### THE PROBLEM
In the data below, which lines hold the word "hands"? Copy them.

### TASK INPUTS
########################################
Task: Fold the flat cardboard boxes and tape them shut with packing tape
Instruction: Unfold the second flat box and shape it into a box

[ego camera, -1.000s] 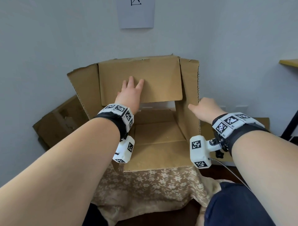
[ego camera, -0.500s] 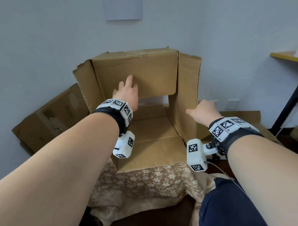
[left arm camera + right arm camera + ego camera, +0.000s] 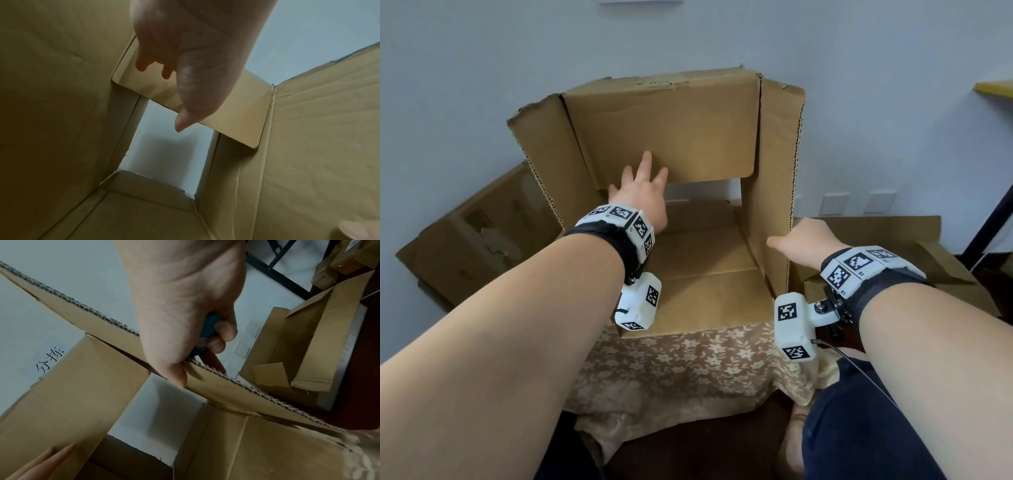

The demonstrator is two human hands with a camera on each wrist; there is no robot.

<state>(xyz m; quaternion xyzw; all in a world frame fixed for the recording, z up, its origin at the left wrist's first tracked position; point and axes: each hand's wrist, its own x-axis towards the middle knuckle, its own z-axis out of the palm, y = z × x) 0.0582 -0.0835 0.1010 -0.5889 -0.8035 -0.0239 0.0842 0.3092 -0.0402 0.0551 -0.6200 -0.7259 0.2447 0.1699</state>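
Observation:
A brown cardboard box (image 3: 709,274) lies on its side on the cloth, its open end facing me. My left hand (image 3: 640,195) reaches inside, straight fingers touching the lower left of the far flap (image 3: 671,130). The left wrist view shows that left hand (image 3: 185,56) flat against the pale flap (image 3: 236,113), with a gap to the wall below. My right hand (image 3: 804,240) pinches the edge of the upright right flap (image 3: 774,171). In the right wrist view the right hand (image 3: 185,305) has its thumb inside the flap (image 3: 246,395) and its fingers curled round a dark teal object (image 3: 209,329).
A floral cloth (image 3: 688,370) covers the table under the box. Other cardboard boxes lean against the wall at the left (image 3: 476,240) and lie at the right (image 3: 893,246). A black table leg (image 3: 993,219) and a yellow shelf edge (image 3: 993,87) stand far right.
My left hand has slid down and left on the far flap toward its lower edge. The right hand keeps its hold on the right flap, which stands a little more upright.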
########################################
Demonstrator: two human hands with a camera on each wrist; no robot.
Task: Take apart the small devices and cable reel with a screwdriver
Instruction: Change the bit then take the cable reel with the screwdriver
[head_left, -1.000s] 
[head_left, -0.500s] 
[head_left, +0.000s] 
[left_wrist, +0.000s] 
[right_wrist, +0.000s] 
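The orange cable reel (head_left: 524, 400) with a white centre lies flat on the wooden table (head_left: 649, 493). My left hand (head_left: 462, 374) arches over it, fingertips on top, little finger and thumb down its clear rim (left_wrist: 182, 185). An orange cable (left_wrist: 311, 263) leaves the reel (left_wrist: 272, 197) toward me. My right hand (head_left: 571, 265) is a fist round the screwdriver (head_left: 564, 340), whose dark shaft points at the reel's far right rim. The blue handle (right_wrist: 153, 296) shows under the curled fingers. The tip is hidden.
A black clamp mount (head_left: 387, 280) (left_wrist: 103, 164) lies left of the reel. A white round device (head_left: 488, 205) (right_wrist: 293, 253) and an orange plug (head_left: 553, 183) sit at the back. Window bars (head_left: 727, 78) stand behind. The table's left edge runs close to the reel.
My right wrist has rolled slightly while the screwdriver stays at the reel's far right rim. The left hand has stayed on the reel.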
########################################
### RESPONSE TO THE EXERCISE
The demonstrator is two human hands with a camera on each wrist; there is no robot.
Demonstrator: two human hands with a camera on each wrist; no robot.

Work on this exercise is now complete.